The task:
Work through the records below and tally every line containing "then". Reply with the total alone.

(Items from a data source)
★ ★ ★ ★ ★
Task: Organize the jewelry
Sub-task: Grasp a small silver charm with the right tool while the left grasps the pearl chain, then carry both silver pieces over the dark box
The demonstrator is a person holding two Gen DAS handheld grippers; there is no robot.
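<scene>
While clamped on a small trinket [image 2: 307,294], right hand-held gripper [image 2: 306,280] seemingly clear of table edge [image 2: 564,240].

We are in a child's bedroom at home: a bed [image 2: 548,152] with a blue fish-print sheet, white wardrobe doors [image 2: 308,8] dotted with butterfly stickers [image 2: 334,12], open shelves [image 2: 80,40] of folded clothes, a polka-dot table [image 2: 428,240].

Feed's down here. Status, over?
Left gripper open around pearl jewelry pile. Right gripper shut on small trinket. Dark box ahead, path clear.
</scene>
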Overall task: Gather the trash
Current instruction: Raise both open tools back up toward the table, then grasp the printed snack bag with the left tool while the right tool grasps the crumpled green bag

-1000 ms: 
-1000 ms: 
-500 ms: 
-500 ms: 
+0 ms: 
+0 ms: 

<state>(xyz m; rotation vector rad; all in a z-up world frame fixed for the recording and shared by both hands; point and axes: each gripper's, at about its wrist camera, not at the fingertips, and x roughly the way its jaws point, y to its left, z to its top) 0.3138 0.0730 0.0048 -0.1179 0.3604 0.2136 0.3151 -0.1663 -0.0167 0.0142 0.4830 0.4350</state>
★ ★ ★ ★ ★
Expected answer:
2